Под высокий свод ворот въезжала хорошенькая детская коляска, запряженная парой козлов, ими управляла, туго натянув вожжи, девочка лет девяти. Круглая соломенная шляпка с широкими полями слетела у нее на затылок и держалась на лентах, подвязанных под подбородком, образуя венец, какой рисуют на образах, вокруг ее темных локонов, разметавшихся во все стороны от ветра.

Экипаж докатился до лип, под которыми сидел маленький Рейнгольд, и остановился, напугав громко закричавшего попугая; мальчик соскользнул со скамейки.

– Грета, ты не умеешь ездить на моих козлах. Я этого не хочу! – проворчал он слезливо, и его худенькое личико покраснело от гнева. – Это мои козлы, мне их подарил папа!

– Не буду больше, никогда не буду, Гольдхен, – стала уверять его сестра, выходя из «экипажа». – Не сердись! Ведь ты меня любишь? – Мальчик опять влез на скамейку и неохотно позволил ей обнять себя с бурной нежностью. – Ведь Гансу и Вениамину тоже хочется погулять! Бедняжки так долго были заперты в конюшне в Дамбахе.

– И ты в самом деле приехала одна из Дамбаха? – спросила госпожа советница, и в ее голосе послышались страх и негодование.

– Конечно, бабушка! Не может же толстый кучер сесть со мной в детскую коляску! Папа поехал домой верхом, а я должна была ехать в большой повозке с факторшей[2], но я не могла дождаться, пока она кончит торговать.

– Какое безумие! А дедушка?

– Он стоял у ворот и держался за бока от смеха, когда я промчалась мимо него.

– Да, ты и дедушка… Вы оба… – Старая дама вовремя спохватилась, не докончив своего резкого замечания, и указала на платье внучки. – И на что ты похожа? Ты же по городу ехала в таком виде!
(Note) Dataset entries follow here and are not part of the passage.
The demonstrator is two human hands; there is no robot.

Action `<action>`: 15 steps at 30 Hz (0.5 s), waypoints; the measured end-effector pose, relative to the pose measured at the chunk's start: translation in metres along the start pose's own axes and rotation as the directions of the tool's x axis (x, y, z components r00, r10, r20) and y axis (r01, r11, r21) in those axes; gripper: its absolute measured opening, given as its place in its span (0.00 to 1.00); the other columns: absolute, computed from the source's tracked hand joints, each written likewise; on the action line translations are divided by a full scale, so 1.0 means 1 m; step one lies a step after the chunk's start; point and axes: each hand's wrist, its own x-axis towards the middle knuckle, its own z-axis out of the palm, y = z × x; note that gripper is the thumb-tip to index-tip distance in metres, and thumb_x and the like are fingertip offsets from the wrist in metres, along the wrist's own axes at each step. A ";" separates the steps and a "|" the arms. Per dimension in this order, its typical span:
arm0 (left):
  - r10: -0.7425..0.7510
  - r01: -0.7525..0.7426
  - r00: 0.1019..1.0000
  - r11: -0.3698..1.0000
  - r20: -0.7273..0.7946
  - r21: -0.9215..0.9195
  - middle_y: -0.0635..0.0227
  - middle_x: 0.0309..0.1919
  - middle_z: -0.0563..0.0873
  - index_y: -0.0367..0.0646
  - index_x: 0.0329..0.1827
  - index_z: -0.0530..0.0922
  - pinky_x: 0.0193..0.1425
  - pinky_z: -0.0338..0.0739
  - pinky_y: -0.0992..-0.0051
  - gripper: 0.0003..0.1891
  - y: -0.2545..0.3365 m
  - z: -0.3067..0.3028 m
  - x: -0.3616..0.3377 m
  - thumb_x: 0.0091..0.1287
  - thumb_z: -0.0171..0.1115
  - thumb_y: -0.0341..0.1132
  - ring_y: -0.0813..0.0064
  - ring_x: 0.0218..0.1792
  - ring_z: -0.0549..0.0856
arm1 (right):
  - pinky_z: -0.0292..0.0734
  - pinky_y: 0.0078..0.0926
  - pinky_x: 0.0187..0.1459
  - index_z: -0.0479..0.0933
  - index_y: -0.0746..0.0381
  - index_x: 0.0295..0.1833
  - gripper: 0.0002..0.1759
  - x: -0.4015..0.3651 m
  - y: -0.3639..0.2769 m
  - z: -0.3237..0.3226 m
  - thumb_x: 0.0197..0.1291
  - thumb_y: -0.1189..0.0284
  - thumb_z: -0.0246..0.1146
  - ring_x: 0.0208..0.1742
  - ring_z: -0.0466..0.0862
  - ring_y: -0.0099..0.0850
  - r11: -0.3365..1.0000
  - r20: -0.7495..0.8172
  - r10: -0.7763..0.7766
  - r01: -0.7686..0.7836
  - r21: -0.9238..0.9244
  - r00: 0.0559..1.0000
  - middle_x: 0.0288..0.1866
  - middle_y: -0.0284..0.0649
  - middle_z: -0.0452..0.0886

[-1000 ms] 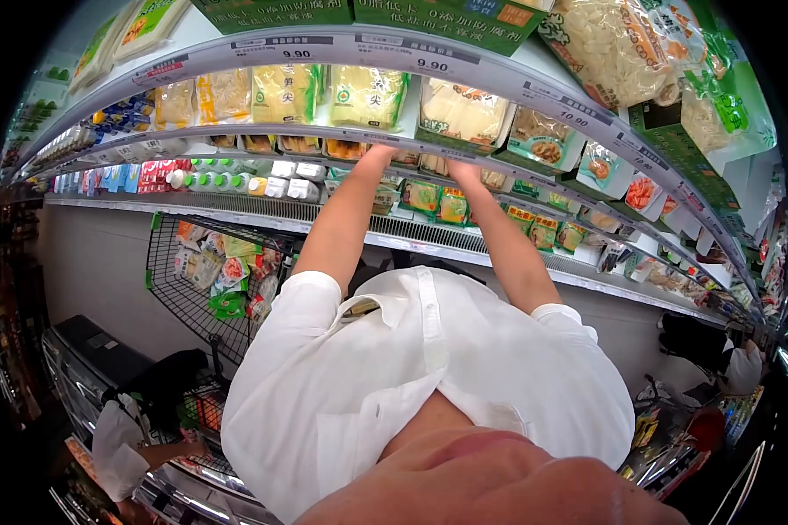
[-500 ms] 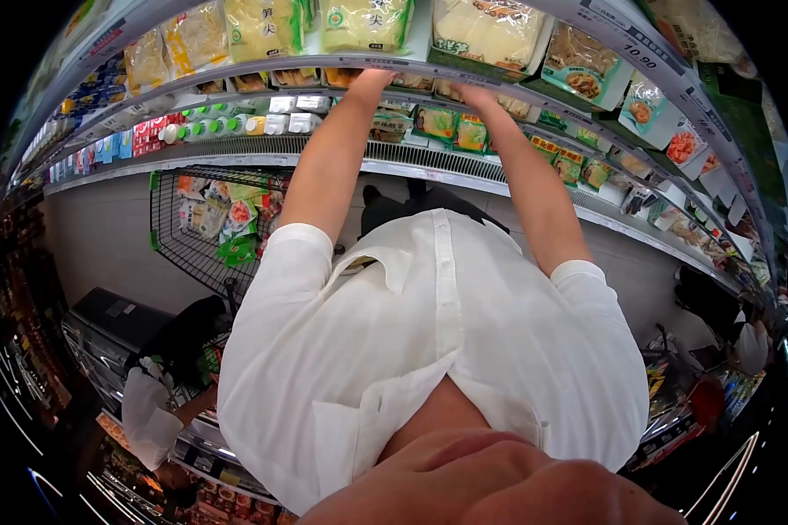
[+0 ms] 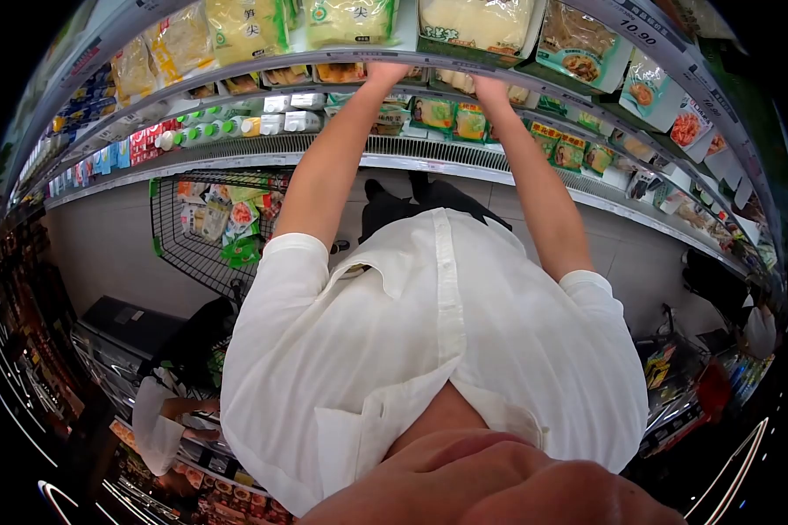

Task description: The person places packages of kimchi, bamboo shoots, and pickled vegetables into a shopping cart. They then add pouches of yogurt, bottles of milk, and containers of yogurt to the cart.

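Both arms reach forward into a refrigerated shelf. My left hand [image 3: 387,73] is under the front edge of the upper shelf [image 3: 320,60], among packaged foods on the level below; its fingers are hidden. A short way to its right, my right hand [image 3: 490,88] also reaches under that edge, beside a pale food pack [image 3: 455,81]. Its fingers are out of sight, so what either hand holds cannot be made out. Green and yellow packets [image 3: 469,121] stand on a lower level beneath the hands. Above them on the upper shelf are clear bags of pale food [image 3: 350,22].
A black wire shopping cart [image 3: 171,229] holding several food packages stands at my left. Milk-like bottles and white cartons [image 3: 302,121] line the lower left shelf. Behind me on the left a person in a white top [image 3: 156,429] has hands near another cart. More shelves curve to the right.
My hands have shifted slightly right and farther in along the shelf, while the shelf goods appear farther left. The person behind on the left has moved their arms.
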 end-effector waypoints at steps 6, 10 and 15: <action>-0.392 0.490 0.854 0.390 0.341 -0.780 0.66 0.57 0.93 0.39 0.65 0.86 0.63 0.83 0.69 0.21 0.052 -0.125 -0.095 0.79 0.69 0.45 0.73 0.55 0.90 | 0.87 0.38 0.62 0.75 0.63 0.75 0.26 -0.096 -0.047 -0.057 0.79 0.64 0.69 0.60 0.90 0.33 0.684 0.346 0.259 -0.424 0.594 0.902 0.69 0.41 0.86; -0.322 0.592 0.772 0.049 0.548 -0.805 0.69 0.57 0.92 0.39 0.69 0.83 0.63 0.81 0.74 0.21 0.062 -0.159 -0.185 0.82 0.68 0.44 0.80 0.55 0.89 | 0.87 0.36 0.66 0.73 0.61 0.78 0.27 -0.145 -0.025 -0.059 0.81 0.63 0.68 0.66 0.89 0.33 0.631 0.551 0.229 -0.554 0.543 0.802 0.69 0.40 0.86; -0.280 0.538 0.765 -0.217 0.580 -0.815 0.67 0.65 0.89 0.41 0.76 0.78 0.67 0.85 0.71 0.22 0.060 -0.205 -0.279 0.85 0.65 0.42 0.76 0.61 0.89 | 0.85 0.34 0.68 0.70 0.62 0.81 0.30 -0.223 -0.045 -0.039 0.81 0.63 0.67 0.68 0.88 0.32 0.675 0.661 0.199 -0.590 0.443 0.724 0.72 0.41 0.84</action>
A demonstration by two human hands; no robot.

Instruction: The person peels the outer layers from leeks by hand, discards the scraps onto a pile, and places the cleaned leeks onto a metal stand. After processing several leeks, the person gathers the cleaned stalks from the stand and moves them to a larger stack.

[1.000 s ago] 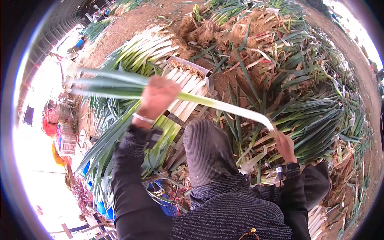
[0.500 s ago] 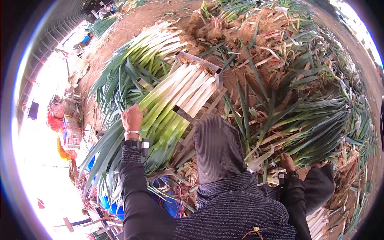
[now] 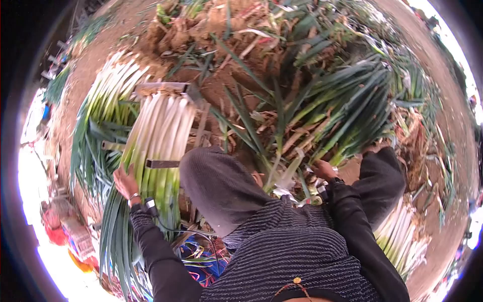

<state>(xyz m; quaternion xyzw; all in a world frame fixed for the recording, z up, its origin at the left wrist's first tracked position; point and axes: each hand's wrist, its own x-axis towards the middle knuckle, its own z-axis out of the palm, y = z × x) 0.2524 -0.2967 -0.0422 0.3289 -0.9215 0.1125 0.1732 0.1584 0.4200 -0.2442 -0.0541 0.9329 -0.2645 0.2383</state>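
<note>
Cleaned leeks [image 3: 163,118] lie side by side in a metal frame [image 3: 163,86], their white root ends against its far bar. My left hand [image 3: 126,182] rests on the green part at the bundle's left edge, fingers stretched and apart. On my right, my right hand [image 3: 324,170] reaches low to the near end of a heap of untrimmed leeks [image 3: 347,108]. Its fingers look curled around leek stalks there, partly hidden by leaves. A pale leek stalk [image 3: 291,171] lies just left of that hand.
More cleaned leeks [image 3: 113,80] lie beyond the frame on the left. Another white bundle [image 3: 402,236] lies at the lower right. Dry roots and peeled leaves [image 3: 216,25] cover the soil ahead. Blue and red strings [image 3: 198,256] lie by my left knee [image 3: 216,186].
The view has swung right, so the framed leeks appear farther left. My left hand has loosened from a curled grip to stretched fingers. My right hand stays at the untrimmed heap.
</note>
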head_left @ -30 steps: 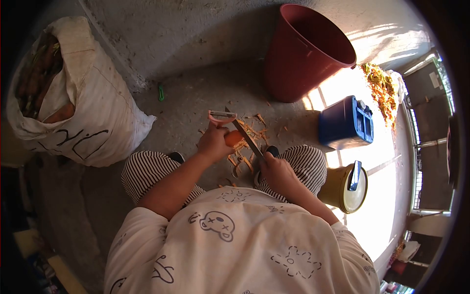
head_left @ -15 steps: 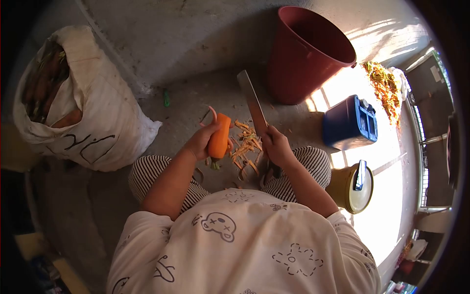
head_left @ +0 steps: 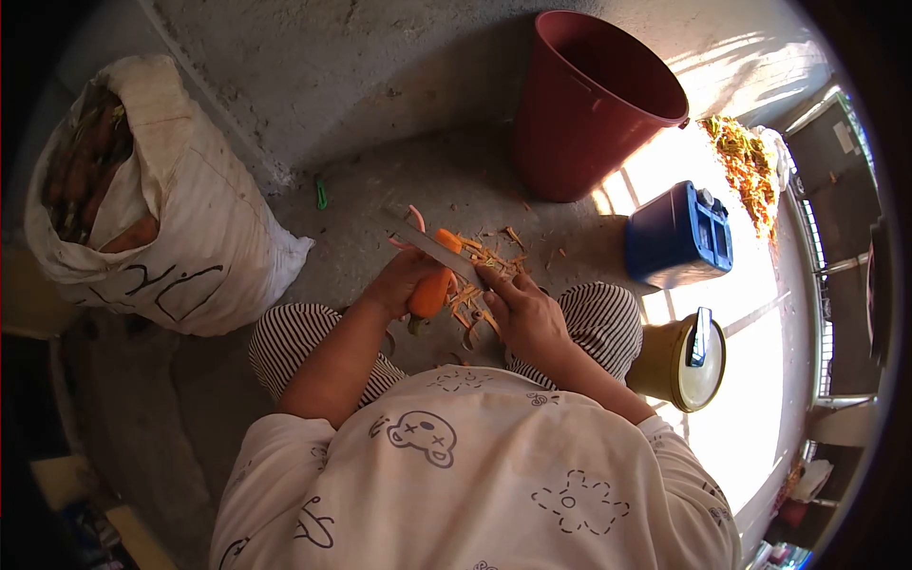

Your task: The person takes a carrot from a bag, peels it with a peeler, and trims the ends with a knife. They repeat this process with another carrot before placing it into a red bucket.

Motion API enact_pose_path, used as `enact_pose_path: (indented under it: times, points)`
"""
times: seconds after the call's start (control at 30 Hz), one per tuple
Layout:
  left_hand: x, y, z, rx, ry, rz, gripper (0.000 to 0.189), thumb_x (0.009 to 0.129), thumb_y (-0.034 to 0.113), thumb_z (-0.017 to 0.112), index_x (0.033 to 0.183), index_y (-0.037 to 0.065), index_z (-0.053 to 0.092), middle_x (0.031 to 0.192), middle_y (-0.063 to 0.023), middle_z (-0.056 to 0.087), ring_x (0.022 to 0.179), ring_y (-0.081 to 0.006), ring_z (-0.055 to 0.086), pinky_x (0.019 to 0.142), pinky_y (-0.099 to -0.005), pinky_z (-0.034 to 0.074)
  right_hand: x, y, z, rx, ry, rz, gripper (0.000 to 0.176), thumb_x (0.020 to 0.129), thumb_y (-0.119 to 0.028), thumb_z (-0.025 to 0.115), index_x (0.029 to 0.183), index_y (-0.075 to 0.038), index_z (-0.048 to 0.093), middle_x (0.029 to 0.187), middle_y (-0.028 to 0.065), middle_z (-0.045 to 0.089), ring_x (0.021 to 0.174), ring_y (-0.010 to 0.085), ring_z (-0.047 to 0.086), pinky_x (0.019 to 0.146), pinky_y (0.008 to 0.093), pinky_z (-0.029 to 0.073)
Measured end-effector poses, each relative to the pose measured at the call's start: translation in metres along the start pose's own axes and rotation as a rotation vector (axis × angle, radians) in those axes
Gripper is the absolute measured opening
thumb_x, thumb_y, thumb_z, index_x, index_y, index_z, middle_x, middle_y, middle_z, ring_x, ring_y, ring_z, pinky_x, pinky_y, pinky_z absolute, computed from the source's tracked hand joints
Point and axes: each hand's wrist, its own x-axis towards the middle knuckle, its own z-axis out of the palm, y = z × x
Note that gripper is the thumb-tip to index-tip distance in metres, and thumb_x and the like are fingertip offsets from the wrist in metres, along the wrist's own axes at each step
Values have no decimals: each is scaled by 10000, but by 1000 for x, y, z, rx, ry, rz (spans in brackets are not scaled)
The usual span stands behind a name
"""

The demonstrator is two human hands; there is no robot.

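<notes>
My left hand (head_left: pixel 391 281) is closed around a peeled orange carrot (head_left: pixel 430 294), its stem end pointing down toward my lap. In my right hand (head_left: pixel 522 312) is a large knife (head_left: pixel 439 252), held with the fingers near the blade. The blade lies slantwise across the carrot's upper part, its tip pointing up and left past my left hand. Beside the left fingers shows a curved pinkish strip (head_left: pixel 415 218) that I cannot make out. Carrot peelings (head_left: pixel 467 306) are scattered on the floor beneath and between my hands.
At left stands a white sack (head_left: pixel 190 218) with carrots (head_left: pixel 90 180) inside. A dark red bucket (head_left: pixel 579 142), a blue jerrycan (head_left: pixel 660 237) and a lidded olive tub (head_left: pixel 660 361) with a phone (head_left: pixel 700 338) stand at right. Farther back lies a peelings heap (head_left: pixel 741 166). A green object (head_left: pixel 321 193) rests near the wall.
The knife has swung from upright on the right to lie across the carrot. My right hand has moved left and down, and the carrot is more tilted in my left hand.
</notes>
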Motion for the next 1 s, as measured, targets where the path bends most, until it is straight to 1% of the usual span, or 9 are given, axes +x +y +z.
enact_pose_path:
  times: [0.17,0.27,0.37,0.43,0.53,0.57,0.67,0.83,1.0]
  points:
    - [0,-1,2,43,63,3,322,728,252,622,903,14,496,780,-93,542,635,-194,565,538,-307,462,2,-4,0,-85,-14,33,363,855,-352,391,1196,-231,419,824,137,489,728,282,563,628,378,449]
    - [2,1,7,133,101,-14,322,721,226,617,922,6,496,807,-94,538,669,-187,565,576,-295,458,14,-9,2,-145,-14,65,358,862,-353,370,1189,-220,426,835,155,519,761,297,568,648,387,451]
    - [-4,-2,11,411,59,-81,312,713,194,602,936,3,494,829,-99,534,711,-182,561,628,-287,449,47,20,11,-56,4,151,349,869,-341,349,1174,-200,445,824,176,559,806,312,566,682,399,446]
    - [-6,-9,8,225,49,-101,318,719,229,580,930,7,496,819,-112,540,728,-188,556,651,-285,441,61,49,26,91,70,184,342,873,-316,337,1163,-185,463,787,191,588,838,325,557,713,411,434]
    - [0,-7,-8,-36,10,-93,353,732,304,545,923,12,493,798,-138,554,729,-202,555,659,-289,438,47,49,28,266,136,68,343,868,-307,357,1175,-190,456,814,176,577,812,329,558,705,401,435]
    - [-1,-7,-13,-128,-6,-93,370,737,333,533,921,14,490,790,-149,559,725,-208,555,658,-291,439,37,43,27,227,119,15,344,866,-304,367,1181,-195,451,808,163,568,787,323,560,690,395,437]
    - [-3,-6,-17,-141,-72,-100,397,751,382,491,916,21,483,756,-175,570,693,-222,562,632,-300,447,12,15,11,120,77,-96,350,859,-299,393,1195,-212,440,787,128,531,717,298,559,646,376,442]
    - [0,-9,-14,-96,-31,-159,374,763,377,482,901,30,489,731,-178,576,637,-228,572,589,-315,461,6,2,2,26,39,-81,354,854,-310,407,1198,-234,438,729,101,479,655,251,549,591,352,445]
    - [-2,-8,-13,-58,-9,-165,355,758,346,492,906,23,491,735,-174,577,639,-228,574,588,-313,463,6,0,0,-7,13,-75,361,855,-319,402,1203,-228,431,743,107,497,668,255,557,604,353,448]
Маленькая Маргарита теребила ленты своей шляпки, пытаясь их развязать, и совершенно равнодушно взглянула на вышитый подол своего белого платья.

– Пятна от черники! – сказала она хладнокровно. – И поделом вам: зачем всегда надеваете на меня белые платья? Бэрбэ говорит, что лучше всего носить дерюгу.

Тетя Софи смеялась, ей вторил мужской голос. Почти одновременно с маленьким экипажем во дворе появился красивый девятнадцатилетний юноша, сын советницы, ее единственный ребенок (она была второй женой своего мужа и мачехой покойной госпожи Лампрехт). Молодой человек нес под мышкой связку книг – он возвращался из гимназии.